Отслеживать время суток в подвале было невозможно, поэтому Николя не мог даже приблизительно сказать, сколько он там находился. И в один воистину прекрасный день все закончилось. Сначала он услышал шум наверху, а потом дверь в подвал распахнулась, и на пол приземлилось тело одного из похитителей, из разорванного горла которого хлестала кровь. Уже одного этого зрелища Николя хватило, чтобы почувствовать себя счастливым. И уж тем более, его обрадовало красивое лицо незнакомца, который, приблизившись к нему, произнес: «Эй, мальчуган! Ты там жив?». Сильные руки подхватили истощенное и израненное тело едва живого ребенка и вынесли на свет.

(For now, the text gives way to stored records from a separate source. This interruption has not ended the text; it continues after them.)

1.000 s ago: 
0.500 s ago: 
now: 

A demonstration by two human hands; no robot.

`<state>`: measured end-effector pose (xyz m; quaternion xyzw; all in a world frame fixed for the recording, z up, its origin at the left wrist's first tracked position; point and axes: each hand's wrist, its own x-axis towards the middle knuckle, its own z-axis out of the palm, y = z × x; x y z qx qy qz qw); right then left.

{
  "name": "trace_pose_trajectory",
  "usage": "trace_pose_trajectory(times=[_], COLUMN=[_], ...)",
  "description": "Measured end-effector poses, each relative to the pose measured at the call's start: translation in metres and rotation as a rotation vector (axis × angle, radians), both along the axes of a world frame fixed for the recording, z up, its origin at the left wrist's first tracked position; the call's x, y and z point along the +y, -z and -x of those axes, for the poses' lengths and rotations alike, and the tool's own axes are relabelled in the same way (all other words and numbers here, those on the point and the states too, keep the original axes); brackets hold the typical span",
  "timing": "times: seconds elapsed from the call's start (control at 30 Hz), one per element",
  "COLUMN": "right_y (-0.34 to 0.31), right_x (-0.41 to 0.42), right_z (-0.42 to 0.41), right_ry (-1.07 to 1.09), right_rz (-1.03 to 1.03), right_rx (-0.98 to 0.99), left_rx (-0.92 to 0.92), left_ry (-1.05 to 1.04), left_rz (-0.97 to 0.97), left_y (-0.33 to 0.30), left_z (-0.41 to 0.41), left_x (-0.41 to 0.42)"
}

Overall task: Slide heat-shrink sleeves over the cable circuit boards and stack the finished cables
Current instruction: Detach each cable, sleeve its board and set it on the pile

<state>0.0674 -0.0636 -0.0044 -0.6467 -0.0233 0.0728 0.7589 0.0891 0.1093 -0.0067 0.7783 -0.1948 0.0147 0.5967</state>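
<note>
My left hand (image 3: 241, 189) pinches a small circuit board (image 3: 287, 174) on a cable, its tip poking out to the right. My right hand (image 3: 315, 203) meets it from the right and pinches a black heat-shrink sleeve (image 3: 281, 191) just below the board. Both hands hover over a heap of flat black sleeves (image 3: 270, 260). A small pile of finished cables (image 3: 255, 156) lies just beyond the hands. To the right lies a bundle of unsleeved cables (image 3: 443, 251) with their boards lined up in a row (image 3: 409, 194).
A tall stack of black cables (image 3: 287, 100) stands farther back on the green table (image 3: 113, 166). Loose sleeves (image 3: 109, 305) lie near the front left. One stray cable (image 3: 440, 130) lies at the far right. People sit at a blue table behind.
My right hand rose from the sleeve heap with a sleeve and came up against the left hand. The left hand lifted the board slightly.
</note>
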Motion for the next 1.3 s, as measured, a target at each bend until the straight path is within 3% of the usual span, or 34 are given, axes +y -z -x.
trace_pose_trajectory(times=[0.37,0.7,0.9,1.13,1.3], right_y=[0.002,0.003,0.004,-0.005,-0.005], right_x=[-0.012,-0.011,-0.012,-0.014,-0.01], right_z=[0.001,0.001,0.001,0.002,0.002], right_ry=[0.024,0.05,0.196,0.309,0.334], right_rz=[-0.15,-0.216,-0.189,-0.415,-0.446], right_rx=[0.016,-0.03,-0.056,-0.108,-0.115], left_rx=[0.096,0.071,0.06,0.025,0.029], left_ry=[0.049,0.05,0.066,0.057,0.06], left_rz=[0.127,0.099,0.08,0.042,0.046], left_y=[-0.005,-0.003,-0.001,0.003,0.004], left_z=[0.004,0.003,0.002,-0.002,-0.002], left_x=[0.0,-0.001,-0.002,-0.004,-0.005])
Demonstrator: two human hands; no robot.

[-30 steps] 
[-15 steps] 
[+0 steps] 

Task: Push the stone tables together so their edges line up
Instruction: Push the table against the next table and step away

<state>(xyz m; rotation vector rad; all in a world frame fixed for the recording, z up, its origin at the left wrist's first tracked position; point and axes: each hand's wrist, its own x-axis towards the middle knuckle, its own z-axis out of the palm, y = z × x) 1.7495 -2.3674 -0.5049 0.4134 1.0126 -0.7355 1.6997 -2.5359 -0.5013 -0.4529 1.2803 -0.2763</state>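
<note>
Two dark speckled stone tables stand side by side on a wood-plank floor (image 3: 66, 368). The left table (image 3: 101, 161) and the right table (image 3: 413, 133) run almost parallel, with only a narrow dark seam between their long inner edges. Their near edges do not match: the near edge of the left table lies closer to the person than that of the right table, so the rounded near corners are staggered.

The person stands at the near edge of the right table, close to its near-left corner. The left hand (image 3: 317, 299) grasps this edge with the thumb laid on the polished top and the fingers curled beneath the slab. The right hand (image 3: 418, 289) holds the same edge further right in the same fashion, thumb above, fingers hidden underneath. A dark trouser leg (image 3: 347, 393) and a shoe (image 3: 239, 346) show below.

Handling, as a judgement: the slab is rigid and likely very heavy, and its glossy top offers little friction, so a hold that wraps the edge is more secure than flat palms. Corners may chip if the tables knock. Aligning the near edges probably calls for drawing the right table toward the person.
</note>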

Оказалось, что Теодор набрел на эту хижину совершенно случайно. Его заинтересовало, что там происходит, а когда выяснил, то решил плотно пообедать. Закон разрешает вампирам убивать людей, если те угрожают жизни других смертных. А тут никаких доказательств вины и не требовалось. Николя просто повезло.
Теодор относился к нему с величайшей заботой, помогая забыть виденное и внушая положительные эмоции. Удалять воспоминания полностью он не стал по просьбе самого Николя. Думаю, Теодор на самом деле проникся отцовской любовью и уважением к тому, кто не сломался там, где сломалась бы сотня взрослых.